» ABOUT THIS EXERCISE
An exact copy of the whole listing is required.

*** Block opens ***

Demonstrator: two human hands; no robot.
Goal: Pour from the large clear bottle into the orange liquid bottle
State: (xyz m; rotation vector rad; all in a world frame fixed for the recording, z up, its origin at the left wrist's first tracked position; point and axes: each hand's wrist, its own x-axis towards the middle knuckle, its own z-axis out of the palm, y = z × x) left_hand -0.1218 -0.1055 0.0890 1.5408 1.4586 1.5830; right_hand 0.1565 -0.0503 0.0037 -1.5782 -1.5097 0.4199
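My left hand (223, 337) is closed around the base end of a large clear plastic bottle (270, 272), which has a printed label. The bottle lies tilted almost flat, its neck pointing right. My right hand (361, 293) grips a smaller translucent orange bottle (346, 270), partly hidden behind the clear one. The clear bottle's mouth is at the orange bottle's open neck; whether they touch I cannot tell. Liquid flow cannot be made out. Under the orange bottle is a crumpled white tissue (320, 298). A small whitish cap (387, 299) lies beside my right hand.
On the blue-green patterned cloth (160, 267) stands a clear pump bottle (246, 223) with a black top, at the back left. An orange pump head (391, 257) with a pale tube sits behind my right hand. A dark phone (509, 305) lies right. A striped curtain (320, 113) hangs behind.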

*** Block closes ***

» OUTPUT
Demonstrator: two human hands; no robot.
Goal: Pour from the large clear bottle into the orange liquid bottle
State: (xyz m; rotation vector rad; all in a world frame fixed for the recording, z up, its origin at the left wrist's first tracked position; point and axes: each hand's wrist, its own x-axis towards the middle knuckle, its own z-axis out of the palm, y = z × x) left_hand -0.1218 -0.1055 0.0890 1.5408 1.4586 1.5830; right_hand 0.1565 -0.0503 0.0037 -1.5782 -1.5097 0.4199
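My left hand (223, 337) is closed around the base end of a large clear plastic bottle (270, 272), which has a printed label. The bottle lies tilted almost flat, its neck pointing right. My right hand (361, 293) grips a smaller translucent orange bottle (346, 270), partly hidden behind the clear one. The clear bottle's mouth is at the orange bottle's open neck; whether they touch I cannot tell. Liquid flow cannot be made out. Under the orange bottle is a crumpled white tissue (320, 298). A small whitish cap (387, 299) lies beside my right hand.
On the blue-green patterned cloth (160, 267) stands a clear pump bottle (246, 223) with a black top, at the back left. An orange pump head (391, 257) with a pale tube sits behind my right hand. A dark phone (509, 305) lies right. A striped curtain (320, 113) hangs behind.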

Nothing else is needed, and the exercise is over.